Kimi bir dayanağı dahi olmadan muhalefet yapar, kimi siyasi görüşü üzerinden, kimisi de yalnızca öğreten adam - uyandıran ağabey olmak istediğinden…

Bu kişiler web’deki gelişmelere paralel olarak önce kendilerini IRC ortamlarında göstermeye başladılar. Malum, o dönemde web’de yalnızca tek taraflı bilgi alabiliyorduk ve sosyalleşmek IRC ortamına ve Mailing List’lere mahsustu. Mailing List’ler nispeten daha steril ortamlar olduklarından, bu insanların yükünü IRC çekiyordu…
Bu kişiler, IM dönemi gelip anlık sohbetler daha fazla kişiselleşince kısa bir süre duygusal buhranlar yaşadı. Ancak o zaman da Forum’lar icat oldu ve kendilerini bir anda bu ortamlarda, daha büyük öfkeyle tatmin etmeye başladılar. Yazdıkları IRC’de olduğu gibi uçucu olmuyor, aksine, kalıcı olduğundan dolayı kendilerini, IRC’nin ardından yaşadıkları duygusal buhrandan hızlıca kurtuldular.

Kimisi gecesini gündüzüne katarak yaptığı binlerce post ile bazı forumlarda yerlerine oturdular. Bugün, adeta küçük, dijital bir feodal sistem kurmuş gibi, etrafında müritleri olan topluluk insanları haline gelenleri bile görebiliyoruz, bu insanlar çok büyük saçmalıklar yapmadıkları sürece otoriteleri sarsılmayacaktır…

Buralarda yer edinemeyen, daha az zararlı olanları ise ya kendilerine yeni topluluk oluşturmaya çalışıyor, ya da şu sıralar yaptıkları gibi, microblogging sitelerine kapağı atıyorlar.

İşte şimdi tanımlayacağımız, tam da bu kendi hakimiyetini kuramamış, daha az zararlı gözüken, ancak “sinek küçüktür, mide bulandırır” misali iç kaldıran insanların davranış modeli olacak.

Özellikle FriendFeed ve Twitter gibi microblogging ortamlarında rastlayacağımız bu kişiler önce muhalefet olabilecekleri potansiyelde ya da birisinin sevincine vesile olan bir konu başlığı bulup onu kirletecekleri bir alt başlık düşünürler.

Politik bir aksiyon yorumu yapan başlıkların altına “Bu kadar kolay kanmayın, soluduğunuz her nefes İsrail’e para olarak gidiyor” diyerek bizi aydınlatırlar.
Yeni bir elektronik cihaz ya da vasıta alan kişinin heyecanlı başlığının altına gidip “3 kuruşluk şey mi seni mutlu etti? Bunlar birer araç, amaç değil!” diyerek kendi sahip olamadıklarına ve bize öfke kusarlar.
Hayvan sevgisini gösteren kişilerin başlıklarının altına “Bugüne kadar kaç aç doyurdun? Git te sokağındaki aç insanları doyur önce” diyerek bizi derin uykularımızdan, pembe bulutlu hülyalarımızdan uyandırırlar.
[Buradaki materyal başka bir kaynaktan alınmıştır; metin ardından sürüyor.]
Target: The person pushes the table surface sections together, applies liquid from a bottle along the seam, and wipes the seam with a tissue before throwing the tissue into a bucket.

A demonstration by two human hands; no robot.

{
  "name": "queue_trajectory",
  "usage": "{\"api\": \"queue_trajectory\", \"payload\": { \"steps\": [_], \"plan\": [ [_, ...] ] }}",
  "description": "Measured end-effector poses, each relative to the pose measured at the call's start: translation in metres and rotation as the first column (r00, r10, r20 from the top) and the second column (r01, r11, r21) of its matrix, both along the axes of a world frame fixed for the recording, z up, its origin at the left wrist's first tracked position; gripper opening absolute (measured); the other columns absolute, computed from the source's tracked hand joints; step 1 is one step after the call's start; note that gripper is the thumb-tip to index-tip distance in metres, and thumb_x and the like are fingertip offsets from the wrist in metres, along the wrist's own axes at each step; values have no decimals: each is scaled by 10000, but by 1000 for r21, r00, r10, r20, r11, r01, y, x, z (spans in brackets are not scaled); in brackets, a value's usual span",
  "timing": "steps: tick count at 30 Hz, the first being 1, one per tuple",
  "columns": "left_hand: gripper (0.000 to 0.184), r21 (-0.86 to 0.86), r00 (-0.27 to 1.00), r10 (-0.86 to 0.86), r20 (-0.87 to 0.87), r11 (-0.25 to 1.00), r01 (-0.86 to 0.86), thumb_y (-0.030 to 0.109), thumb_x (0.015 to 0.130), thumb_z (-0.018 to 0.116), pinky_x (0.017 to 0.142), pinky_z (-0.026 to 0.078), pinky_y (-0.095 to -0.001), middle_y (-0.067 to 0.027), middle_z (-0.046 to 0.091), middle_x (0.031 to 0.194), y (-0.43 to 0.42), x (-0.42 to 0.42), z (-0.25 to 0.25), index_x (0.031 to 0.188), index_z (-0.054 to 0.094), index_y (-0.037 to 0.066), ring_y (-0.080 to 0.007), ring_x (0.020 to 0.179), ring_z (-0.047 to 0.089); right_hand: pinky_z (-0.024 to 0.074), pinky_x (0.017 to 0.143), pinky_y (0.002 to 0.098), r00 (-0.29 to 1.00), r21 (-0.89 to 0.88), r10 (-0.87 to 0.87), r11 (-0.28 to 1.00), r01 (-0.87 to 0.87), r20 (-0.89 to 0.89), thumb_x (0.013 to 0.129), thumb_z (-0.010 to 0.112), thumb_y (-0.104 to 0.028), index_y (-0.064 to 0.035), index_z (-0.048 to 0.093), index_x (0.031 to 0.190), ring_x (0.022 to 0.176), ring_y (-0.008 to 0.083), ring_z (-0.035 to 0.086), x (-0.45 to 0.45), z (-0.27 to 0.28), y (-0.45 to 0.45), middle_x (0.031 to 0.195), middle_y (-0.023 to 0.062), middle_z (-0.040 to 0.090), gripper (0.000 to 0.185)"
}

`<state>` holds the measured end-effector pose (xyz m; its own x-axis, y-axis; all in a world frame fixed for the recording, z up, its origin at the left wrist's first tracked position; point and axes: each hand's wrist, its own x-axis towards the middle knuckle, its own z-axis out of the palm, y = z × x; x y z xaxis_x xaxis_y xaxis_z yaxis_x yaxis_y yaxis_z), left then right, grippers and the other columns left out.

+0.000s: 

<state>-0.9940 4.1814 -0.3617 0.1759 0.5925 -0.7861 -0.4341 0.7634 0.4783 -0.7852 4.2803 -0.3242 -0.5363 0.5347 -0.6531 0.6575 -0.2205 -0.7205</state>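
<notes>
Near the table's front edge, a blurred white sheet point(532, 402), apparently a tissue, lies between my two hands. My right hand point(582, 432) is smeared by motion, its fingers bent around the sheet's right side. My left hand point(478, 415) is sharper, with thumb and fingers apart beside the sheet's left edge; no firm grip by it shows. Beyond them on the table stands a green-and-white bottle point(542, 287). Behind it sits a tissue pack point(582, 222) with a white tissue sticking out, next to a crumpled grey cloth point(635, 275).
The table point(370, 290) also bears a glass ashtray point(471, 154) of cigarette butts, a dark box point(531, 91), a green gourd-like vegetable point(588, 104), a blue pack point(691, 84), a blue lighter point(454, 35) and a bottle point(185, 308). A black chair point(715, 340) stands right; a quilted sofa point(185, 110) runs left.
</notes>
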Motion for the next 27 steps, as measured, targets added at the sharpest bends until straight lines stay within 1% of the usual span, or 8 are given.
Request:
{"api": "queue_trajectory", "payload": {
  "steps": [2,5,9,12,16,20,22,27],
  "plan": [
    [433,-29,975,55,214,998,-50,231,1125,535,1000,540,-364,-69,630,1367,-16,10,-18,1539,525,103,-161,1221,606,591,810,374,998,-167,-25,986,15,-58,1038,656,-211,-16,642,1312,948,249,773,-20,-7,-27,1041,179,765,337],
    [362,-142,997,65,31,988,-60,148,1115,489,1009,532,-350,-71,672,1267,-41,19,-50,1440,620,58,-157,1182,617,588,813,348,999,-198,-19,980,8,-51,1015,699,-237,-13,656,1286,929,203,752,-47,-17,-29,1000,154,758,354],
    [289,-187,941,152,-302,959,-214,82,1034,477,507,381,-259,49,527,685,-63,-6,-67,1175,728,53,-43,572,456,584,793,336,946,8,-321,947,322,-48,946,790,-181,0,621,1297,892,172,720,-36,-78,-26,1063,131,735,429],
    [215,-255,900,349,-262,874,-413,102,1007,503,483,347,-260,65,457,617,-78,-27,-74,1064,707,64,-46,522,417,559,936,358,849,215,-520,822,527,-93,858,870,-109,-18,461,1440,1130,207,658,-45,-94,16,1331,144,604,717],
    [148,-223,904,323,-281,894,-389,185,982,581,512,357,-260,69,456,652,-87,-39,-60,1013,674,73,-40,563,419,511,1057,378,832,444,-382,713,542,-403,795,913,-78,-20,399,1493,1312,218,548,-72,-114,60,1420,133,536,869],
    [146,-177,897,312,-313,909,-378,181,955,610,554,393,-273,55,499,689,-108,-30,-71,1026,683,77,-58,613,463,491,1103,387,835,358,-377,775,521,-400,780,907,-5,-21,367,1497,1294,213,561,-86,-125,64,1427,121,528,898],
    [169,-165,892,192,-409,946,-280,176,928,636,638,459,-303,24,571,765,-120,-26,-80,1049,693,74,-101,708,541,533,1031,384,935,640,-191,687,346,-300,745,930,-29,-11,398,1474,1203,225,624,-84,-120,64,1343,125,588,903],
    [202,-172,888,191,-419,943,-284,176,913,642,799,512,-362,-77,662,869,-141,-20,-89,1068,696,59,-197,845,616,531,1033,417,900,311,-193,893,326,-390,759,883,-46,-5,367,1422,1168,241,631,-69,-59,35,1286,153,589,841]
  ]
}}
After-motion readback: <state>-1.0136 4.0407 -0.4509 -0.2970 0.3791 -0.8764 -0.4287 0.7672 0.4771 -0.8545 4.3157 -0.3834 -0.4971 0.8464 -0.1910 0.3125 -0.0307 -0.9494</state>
Zaman zaman aklı başında ancak diline hakim olamayan kimseler, bu insanları başlıklarını kirletmemeleri ya da akıllarını başlarına toplamaları adına uyarır. Dikkate alıp susmazlar, hatta “Başlığınızı daha fazla ‘kirletmek’ hakkım değil. Madem FriendFeed’i iyi kullanan insanlarız “feed”inizi ‘özel’ yaptığınızda inanın yazdığınız şeyleri görmek ‘lüksünden’ uzaklaşacağım” gibi dahiyane önermelerde bulunurlar.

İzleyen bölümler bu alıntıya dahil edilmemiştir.